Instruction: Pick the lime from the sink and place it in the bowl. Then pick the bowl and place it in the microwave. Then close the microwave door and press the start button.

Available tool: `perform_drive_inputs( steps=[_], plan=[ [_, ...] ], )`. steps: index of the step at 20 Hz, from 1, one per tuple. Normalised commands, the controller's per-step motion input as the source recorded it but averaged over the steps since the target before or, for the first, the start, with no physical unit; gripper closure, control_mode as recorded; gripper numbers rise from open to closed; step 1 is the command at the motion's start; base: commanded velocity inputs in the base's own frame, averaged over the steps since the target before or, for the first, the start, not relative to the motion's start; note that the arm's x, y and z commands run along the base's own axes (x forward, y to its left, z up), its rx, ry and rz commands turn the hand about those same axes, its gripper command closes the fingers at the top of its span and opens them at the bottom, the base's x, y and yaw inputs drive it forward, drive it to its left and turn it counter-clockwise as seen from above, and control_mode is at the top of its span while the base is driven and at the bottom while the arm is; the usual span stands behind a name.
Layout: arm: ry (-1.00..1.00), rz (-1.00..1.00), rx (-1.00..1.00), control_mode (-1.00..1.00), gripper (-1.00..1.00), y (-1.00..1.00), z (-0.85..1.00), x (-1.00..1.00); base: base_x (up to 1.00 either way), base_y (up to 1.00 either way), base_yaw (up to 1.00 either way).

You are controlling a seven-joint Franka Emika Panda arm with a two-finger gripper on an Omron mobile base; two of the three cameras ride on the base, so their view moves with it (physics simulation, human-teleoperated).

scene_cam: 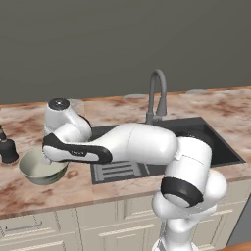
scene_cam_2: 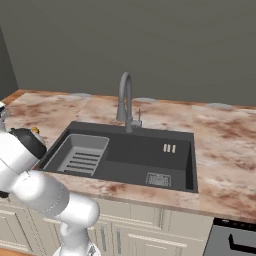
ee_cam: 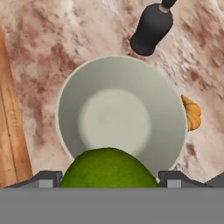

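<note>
The white arm reaches out to the left over the stone counter; its hand hangs right above the bowl, and the gripper points down into it.

From the hand's own camera, the lime sits between the two dark finger tips; the jaws are spread wide, one on each side of the lime, pinching it; the lime is up over the near rim of the bowl, not down inside it.

The bowl is round and pale, shiny and white-ish inside; it stands on the counter to the left of the sink.

A dark bottle stands just past the bowl's far rim; a small orange thing peeks out right beside the bowl's edge, and I cannot tell what it is.

The sink is dark grey, with a ribbed tray on its left side; a curved grey faucet rises behind it.

Pale cupboard doors run under the counter.
</note>
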Motion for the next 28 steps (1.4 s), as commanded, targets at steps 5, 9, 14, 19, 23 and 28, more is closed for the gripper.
perform_drive_inputs(
  steps=[5, 9, 14, 19, 23, 28],
  plan=[
    [0.0, -0.02, 0.0, -1.0, 1.0, 0.28, -0.28, 0.16, 0.0, 0.0, 0.0],
    [0.01, 0.0, 0.02, -1.0, 1.0, 0.37, -0.43, 0.34, 0.0, 0.0, 0.0],
    [0.02, 0.0, 0.02, -1.0, 1.0, 0.31, -0.33, 0.45, 0.0, 0.0, 0.0],
    [0.03, -0.01, 0.0, -1.0, 1.0, 0.42, -0.18, 0.46, 0.0, 0.0, 0.0],
    [0.05, -0.02, 0.0, -1.0, -1.0, 0.55, 0.0, 0.37, 0.0, 0.0, 0.0],
    [0.09, -0.06, -0.03, -1.0, -1.0, 0.6, 0.14, 0.25, 0.0, 0.0, 0.0]
  ],
)
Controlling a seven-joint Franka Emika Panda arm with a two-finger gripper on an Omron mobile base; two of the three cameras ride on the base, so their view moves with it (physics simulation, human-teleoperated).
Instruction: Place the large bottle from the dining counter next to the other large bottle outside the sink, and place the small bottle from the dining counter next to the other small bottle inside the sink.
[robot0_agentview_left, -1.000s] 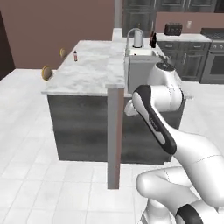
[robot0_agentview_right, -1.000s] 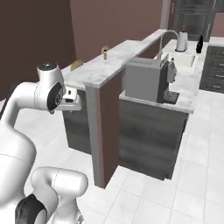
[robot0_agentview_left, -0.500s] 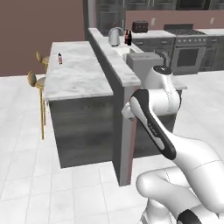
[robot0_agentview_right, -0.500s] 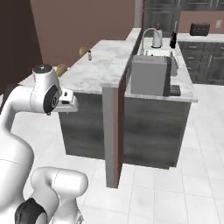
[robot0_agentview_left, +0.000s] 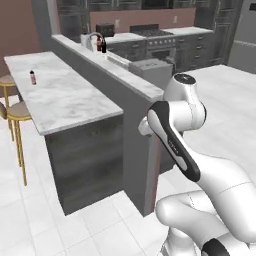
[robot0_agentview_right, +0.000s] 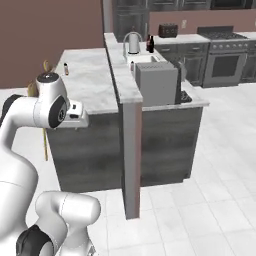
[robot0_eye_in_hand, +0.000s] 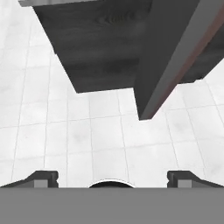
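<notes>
- The claw points down at the white tiled floor; its two tips stand wide apart with nothing between them.
- In the hand view, the dark base of the worktop and the foot of a grey post lie above the tips.
- The small bottle stands upright on the worktop, near its far left edge; in the right base view it stands at the slab's far end.
- No large brown bottle can be made out on the worktop.
- Two gold-legged stools stand at the left side of the worktop.
- A raised ledge runs along the worktop's right side and ends at the grey post.
- Beyond the ledge is the sink with its curved tap.
- Two dark bottles stand close together just beside the tap, outside the basin; which is which is too small to tell.
- A small bottle seems to stand at the sink's left edge, though it is too small to be sure.
- A grey box-like appliance sits on the near side of the sink.
- The arm is folded in front of the post, well apart from the bottles.
</notes>
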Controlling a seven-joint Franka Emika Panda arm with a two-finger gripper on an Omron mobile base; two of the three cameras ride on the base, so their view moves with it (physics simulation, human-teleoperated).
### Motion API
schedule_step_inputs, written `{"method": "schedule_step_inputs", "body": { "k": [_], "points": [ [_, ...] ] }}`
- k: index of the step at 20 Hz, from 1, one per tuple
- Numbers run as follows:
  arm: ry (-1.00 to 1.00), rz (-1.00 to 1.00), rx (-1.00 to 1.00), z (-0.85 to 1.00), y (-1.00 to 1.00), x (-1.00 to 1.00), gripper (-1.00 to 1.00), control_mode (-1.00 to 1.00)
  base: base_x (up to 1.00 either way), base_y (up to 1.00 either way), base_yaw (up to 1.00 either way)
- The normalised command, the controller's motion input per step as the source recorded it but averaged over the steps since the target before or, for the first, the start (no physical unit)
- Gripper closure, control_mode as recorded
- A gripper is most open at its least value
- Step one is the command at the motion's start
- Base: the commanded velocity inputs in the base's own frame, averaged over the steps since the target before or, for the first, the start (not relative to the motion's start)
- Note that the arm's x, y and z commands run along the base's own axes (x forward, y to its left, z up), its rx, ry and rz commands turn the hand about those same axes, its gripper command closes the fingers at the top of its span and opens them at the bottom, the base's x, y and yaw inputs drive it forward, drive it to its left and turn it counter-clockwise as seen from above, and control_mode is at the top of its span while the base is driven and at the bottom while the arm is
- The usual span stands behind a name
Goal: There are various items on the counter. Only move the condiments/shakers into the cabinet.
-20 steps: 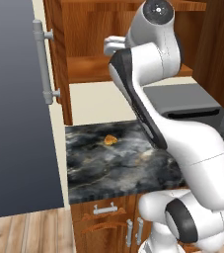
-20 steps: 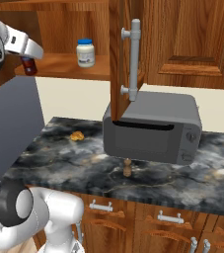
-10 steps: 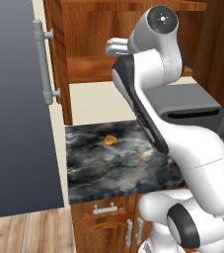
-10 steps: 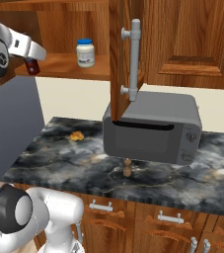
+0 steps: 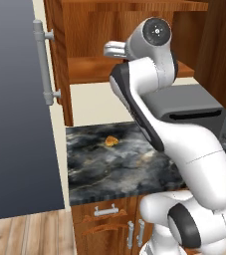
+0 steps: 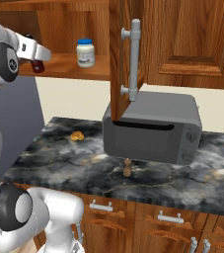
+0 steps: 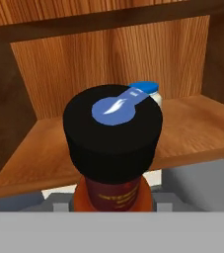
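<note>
The cabinet [image 6: 148, 29] hangs above the tabletop [image 6: 84, 163], its door [image 6: 126, 54] swung open and its wooden shelf [image 6: 69, 66] bare toward the front. The toaster oven [image 6: 153, 129] sits on the tabletop near the back edge. On the shelf, toward its back, stands the white jar [image 6: 85, 53] with the blue lid. The tool [image 6: 36, 63] is at the shelf's left end, closed on the red sauce bottle [image 7: 112, 148], whose black cap faces the hand camera. The orange-tan lump [image 6: 76, 135] lies near the tabletop's back left corner. The small brown shaker [image 6: 127, 168] stands just before the oven, toward the front edge.
</note>
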Motion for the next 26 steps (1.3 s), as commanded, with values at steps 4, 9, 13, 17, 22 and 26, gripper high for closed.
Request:
{"method": "schedule_step_inputs", "body": {
  "k": [4, 9, 13, 17, 22, 26],
  "points": [
    [0.00, 0.00, 0.00, 0.00, 0.12, 0.27, 1.00, -1.00, 0.00, 0.00, 0.00],
    [0.01, 0.00, -0.02, 0.00, 0.09, 0.30, 1.00, -1.00, 0.00, 0.00, 0.00],
    [0.00, -0.10, -0.02, 0.00, 0.00, 0.22, 1.00, -1.00, 0.00, 0.00, 0.00],
    [0.00, -0.10, 0.00, 0.00, 0.00, 0.31, 1.00, -1.00, 0.00, 0.00, 0.00],
    [0.02, -0.08, 0.00, -0.10, 0.01, 0.38, 1.00, -1.00, 0.00, 0.00, 0.00],
    [0.02, -0.08, 0.00, -0.09, 0.00, 0.41, 1.00, -1.00, 0.00, 0.00, 0.00]
  ]
}}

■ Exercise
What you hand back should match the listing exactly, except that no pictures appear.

■ Response area
Instruction: Pick the lime from the sink and place it in the bowl. Then pick the bowl and place it in the microwave. Then close the microwave door and press the start button.

Available tool: `perform_drive_inputs( steps=[_], plan=[ [_, ...] ], )`. steps: index of the step at 20 Hz, from 1, one per tuple. Normalised commands, the controller's per-step motion input as the source recorded it but averaged over the steps since the target before or, for the first, the start, with no physical unit; gripper closure, control_mode as recorded; gripper numbers rise from open to closed; step 1 is the command at the motion's start; base: commanded velocity inputs in the base's own frame, averaged over the steps since the target before or, for the first, the start, not relative to the motion's start; note that the arm's x, y and z commands run along the base's own axes (x forward, y to its left, z up), its rx, ry and rz commands turn the hand about those same axes, its gripper command closes the fingers at the top of its span and opens them at the bottom, the base's x, y and yaw inputs drive it forward, drive it to its left and turn it counter-clockwise as seen from above, and control_mode is at the top of its span while the base is driven and at the bottom while the arm is; the usual span stands behind a name.
Layout: arm: ry (-1.00..1.00), rz (-1.00..1.00), rx (-1.00..1.00), control_mode (-1.00..1.00), gripper (-1.00..1.00), y (-1.00..1.00), z (-0.85..1.00), x (-1.00..1.00); base: base_x (up to 1.00 either way), base_y (up to 1.00 either way), base_yaw (up to 1.00 either way).

You are controlling a seven-joint Franka Emika Panda arm with a two-finger gripper on an Omron mobile base; two of the three cameras ride on the base, so their view moves with it (physics simulation, human-teleoperated).

scene_cam: 
scene_cam_2: 
ee_cam: 

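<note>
The white arm reaches out to the left over the stone counter; its hand hangs right above the bowl, and the gripper points down into it.

From the hand's own camera, the lime sits between the two dark finger tips; the jaws are spread wide, one on each side of the lime, pinching it; the lime is up over the near rim of the bowl, not down inside it.

The bowl is round and pale, shiny and white-ish inside; it stands on the counter to the left of the sink.

A dark bottle stands just past the bowl's far rim; a small orange thing peeks out right beside the bowl's edge, and I cannot tell what it is.

The sink is dark grey, with a ribbed tray on its left side; a curved grey faucet rises behind it.

Pale cupboard doors run under the counter.
</note>
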Motion for the next 28 steps (1.4 s), as commanded, targets at steps 5, 9, 14, 19, 23 and 28, more is closed for the gripper.
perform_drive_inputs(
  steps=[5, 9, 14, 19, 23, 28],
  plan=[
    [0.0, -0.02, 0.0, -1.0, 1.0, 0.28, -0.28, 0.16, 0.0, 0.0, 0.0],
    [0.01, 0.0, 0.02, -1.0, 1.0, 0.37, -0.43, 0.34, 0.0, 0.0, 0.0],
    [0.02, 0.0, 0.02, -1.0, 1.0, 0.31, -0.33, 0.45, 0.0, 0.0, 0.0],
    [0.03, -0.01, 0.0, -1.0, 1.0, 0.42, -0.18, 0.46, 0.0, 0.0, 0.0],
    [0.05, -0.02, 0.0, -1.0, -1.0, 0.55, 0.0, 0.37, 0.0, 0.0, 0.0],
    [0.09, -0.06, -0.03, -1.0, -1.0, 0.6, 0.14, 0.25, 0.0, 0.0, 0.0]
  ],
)
Controlling a seven-joint Franka Emika Panda arm with a two-finger gripper on an Omron mobile base; two of the three cameras ride on the base, so their view moves with it (physics simulation, human-teleoperated).
Instruction: Place the large bottle from the dining counter next to the other large bottle outside the sink, and place the small bottle from the dining counter next to the other small bottle inside the sink.
[robot0_agentview_left, -1.000s] 
[robot0_agentview_right, -1.000s] 
[robot0_agentview_left, -0.500s] 
[robot0_agentview_right, -0.500s] 
[robot0_agentview_left, +0.000s] 
[robot0_agentview_right, +0.000s] 
[robot0_eye_in_hand, +0.000s] 
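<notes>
- The claw points down at the white tiled floor; its two tips stand wide apart with nothing between them.
- In the hand view, the dark base of the worktop and the foot of a grey post lie above the tips.
- The small bottle stands upright on the worktop, near its far left edge; in the right base view it stands at the slab's far end.
- No large brown bottle can be made out on the worktop.
- Two gold-legged stools stand at the left side of the worktop.
- A raised ledge runs along the worktop's right side and ends at the grey post.
- Beyond the ledge is the sink with its curved tap.
- Two dark bottles stand close together just beside the tap, outside the basin; which is which is too small to tell.
- A small bottle seems to stand at the sink's left edge, though it is too small to be sure.
- A grey box-like appliance sits on the near side of the sink.
- The arm is folded in front of the post, well apart from the bottles.
</notes>
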Controlling a seven-joint Franka Emika Panda arm with a two-finger gripper on an Omron mobile base; two of the three cameras ride on the base, so their view moves with it (physics simulation, human-teleoperated).
### Motion API
schedule_step_inputs, written `{"method": "schedule_step_inputs", "body": { "k": [_], "points": [ [_, ...] ] }}`
- k: index of the step at 20 Hz, from 1, one per tuple
- Numbers run as follows:
  arm: ry (-1.00 to 1.00), rz (-1.00 to 1.00), rx (-1.00 to 1.00), z (-0.85 to 1.00), y (-1.00 to 1.00), x (-1.00 to 1.00), gripper (-1.00 to 1.00), control_mode (-1.00 to 1.00)
  base: base_x (up to 1.00 either way), base_y (up to 1.00 either way), base_yaw (up to 1.00 either way)
- The normalised command, the controller's motion input per step as the source recorded it but averaged over the steps since the target before or, for the first, the start (no physical unit)
- Gripper closure, control_mode as recorded
- A gripper is most open at its least value
- Step one is the command at the motion's start
- Base: the commanded velocity inputs in the base's own frame, averaged over the steps since the target before or, for the first, the start (not relative to the motion's start)
- Note that the arm's x, y and z commands run along the base's own axes (x forward, y to its left, z up), its rx, ry and rz commands turn the hand about those same axes, its gripper command closes the fingers at the top of its span and opens them at the bottom, the base's x, y and yaw inputs drive it forward, drive it to its left and turn it counter-clockwise as seen from above, and control_mode is at the top of its span while the base is driven and at the bottom while the arm is
- The usual span stands behind a name
Goal: There are various items on the counter. Only move the condiments/shakers into the cabinet.
-20 steps: 
-20 steps: 
-10 steps: 
-10 steps: 
+0 steps: 
+0 steps: 
+0 steps: 
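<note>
The cabinet [image 6: 148, 29] hangs above the tabletop [image 6: 84, 163], its door [image 6: 126, 54] swung open and its wooden shelf [image 6: 69, 66] bare toward the front. The toaster oven [image 6: 153, 129] sits on the tabletop near the back edge. On the shelf, toward its back, stands the white jar [image 6: 85, 53] with the blue lid. The tool [image 6: 36, 63] is at the shelf's left end, closed on the red sauce bottle [image 7: 112, 148], whose black cap faces the hand camera. The orange-tan lump [image 6: 76, 135] lies near the tabletop's back left corner. The small brown shaker [image 6: 127, 168] stands just before the oven, toward the front edge.
</note>
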Motion for the next 26 steps (1.3 s), as commanded, with values at steps 4, 9, 13, 17, 22 and 26, gripper high for closed.
Request:
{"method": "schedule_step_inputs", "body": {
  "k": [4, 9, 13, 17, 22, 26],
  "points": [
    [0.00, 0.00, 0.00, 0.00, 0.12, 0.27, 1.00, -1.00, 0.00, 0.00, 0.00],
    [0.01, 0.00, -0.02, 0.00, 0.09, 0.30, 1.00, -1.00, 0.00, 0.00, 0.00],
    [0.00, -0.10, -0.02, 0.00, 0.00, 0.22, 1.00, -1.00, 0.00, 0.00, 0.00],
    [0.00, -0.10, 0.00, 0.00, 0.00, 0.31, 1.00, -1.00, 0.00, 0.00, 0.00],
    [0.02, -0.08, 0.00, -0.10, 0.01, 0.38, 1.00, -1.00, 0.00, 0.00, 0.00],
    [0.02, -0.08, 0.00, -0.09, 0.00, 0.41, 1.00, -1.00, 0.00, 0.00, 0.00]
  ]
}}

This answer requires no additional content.